The problem — The whole of the data, every line, should come back exactly the same.

++++++++++

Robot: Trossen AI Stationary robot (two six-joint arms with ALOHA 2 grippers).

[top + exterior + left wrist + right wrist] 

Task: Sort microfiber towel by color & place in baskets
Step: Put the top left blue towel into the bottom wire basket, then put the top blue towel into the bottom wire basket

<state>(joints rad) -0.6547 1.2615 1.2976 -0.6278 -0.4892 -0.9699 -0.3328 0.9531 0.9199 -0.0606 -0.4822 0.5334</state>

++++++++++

Task solution —
Robot: Trossen AI Stationary robot (two six-joint arms with ALOHA 2 grippers).

[top + exterior + left wrist + right wrist] 

Task: Sort microfiber towel by color & place in baskets
Step: Put the top left blue towel into the bottom wire basket, then put the top blue towel into the bottom wire basket

<state>(joints rad) -0.6547 1.2615 1.2976 -0.6278 -0.4892 -0.9699 -0.3328 0.9531 0.9199 -0.0606 -0.4822 0.5334</state>

This exercise has now been fully answered.